A Historic Day For The Arctic National Wildlife Refuge
(This article originally appeared in The Hill.)
Today we celebrate a significant step forward for the protection of the Arctic National Wildlife Refuge and we say thank you, President Obama, for doing the right thing by finalizing the Refuge’s Comprehensive Conservation Plan (CCP) and including a Wilderness recommendation for the Arctic Refuge’s Coastal Plain. Please join us in saying thank you too!
Since the Alaska National Interest Lands Conservation Act (ANILCA) was passed in 1980, Congress has been fighting over what to do with the Coastal Plain. President Obama has shown great leadership and commitment to the Refuge by recognizing it as a remarkable ecosystem that supports a full spectrum of sub-arctic, arctic and marine habitats. Since the days of the Reagan administration, the U.S. Fish and Wildlife Service had been saddled with an outdated but technically still in place administrative position that recommended the Coastal Plain of the Arctic Refuge be opened to oil and gas exploration. The President’s new Wilderness recommendation erases the pro-development Reagan-era stance, establishes the official U.S. administrative position as protecting the Coastal Plain as Wilderness, and is a critical step towards a congressional Wilderness designation.

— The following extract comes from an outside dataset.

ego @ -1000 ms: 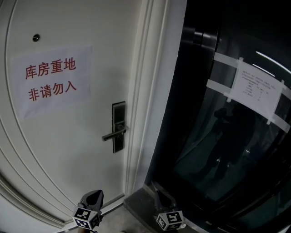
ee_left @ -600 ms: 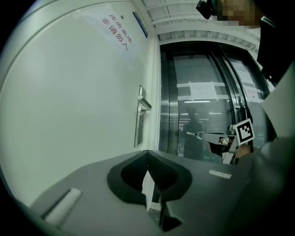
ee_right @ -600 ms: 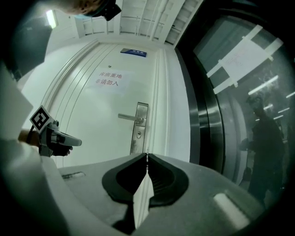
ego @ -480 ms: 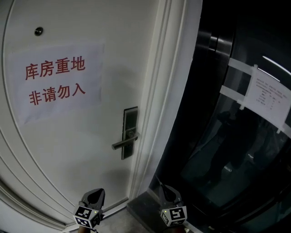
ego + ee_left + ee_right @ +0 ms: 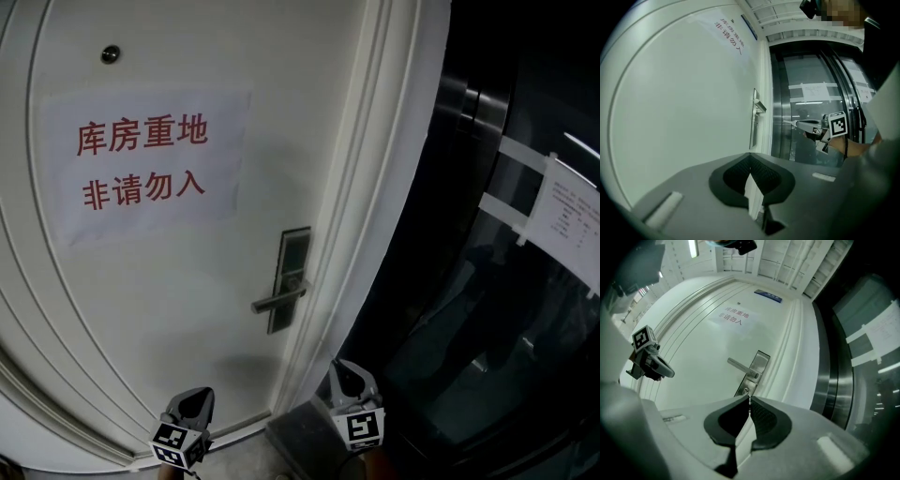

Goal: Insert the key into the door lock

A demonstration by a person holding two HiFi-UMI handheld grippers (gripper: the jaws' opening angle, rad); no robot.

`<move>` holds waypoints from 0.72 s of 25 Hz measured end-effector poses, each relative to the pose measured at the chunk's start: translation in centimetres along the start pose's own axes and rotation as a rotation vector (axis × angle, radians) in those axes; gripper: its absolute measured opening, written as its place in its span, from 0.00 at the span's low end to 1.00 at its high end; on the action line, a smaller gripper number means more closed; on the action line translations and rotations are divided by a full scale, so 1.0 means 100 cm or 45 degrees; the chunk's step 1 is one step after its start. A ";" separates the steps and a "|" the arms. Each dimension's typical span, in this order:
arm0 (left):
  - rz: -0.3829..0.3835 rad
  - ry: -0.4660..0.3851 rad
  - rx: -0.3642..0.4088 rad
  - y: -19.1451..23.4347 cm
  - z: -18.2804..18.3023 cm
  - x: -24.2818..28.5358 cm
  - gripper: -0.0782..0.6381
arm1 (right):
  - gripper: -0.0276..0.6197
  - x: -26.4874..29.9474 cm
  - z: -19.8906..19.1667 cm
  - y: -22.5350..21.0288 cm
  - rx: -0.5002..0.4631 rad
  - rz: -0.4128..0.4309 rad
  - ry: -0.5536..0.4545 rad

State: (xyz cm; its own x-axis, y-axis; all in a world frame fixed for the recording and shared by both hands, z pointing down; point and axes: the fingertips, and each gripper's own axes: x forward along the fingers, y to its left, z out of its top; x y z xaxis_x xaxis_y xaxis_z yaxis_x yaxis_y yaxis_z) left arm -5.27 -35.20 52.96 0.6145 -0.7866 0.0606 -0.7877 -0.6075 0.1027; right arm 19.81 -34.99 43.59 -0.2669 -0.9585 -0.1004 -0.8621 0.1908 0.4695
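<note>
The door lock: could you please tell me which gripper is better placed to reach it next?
Right. The right gripper points straight at the door lock, jaws shut on what looks like the key. The left gripper is shut with nothing in it and faces along the door, not at it.

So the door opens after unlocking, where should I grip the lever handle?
Grip the lever handle near its free end, away from the lock plate, coming straight at the door; the bar lies roughly level, so the jaws close above and below.
</note>
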 end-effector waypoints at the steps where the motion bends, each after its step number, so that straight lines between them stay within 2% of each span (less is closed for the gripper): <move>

The Arctic Refuge is a sweeping landscape, bursting with wildflowers and framed by the awe-inspiring Brooks Mountain Range; it is unparalleled throughout the world. It is wild, it is spectacular, and it belongs to all Americans. And yet, its very existence remains under constant threat from outside interests that would plunder it for short-term profit from oil.
Preserving this cradle of life is a matter of basic human rights for the Gwich’in people; they deserve to live off their ancestral lands as they have for thousands of years. The Porcupine Caribou Herd, upon which the Gwich’in subsist, return to the Coastal Plain year after year to give birth to their young. Likewise, birds flock to the Refuge to nest from every state in the union and six continents. The Refuge’s Coastal Plain is the only place in the world that is home to grizzly, black and polar bears. Polar bears, in particular, are facing diminishing habitat and depend on the area to den and raise their young.
Like the Grand Canyon, Yosemite, and all the iconic places protected by those generations that have come before us, the Arctic National Wildlife Refuge must be here for future generations to enjoy. Our goal is and always has been to obtain the strongest possible protections for the Refuge and its Coastal Plain – this announcement will finally allow for on-the-ground management that is in line with preserving the area’s declared wilderness values. We hope Congress – after all these years – will follow President Obama’s lead and protect this sacred place once and for all by designating it as Wilderness.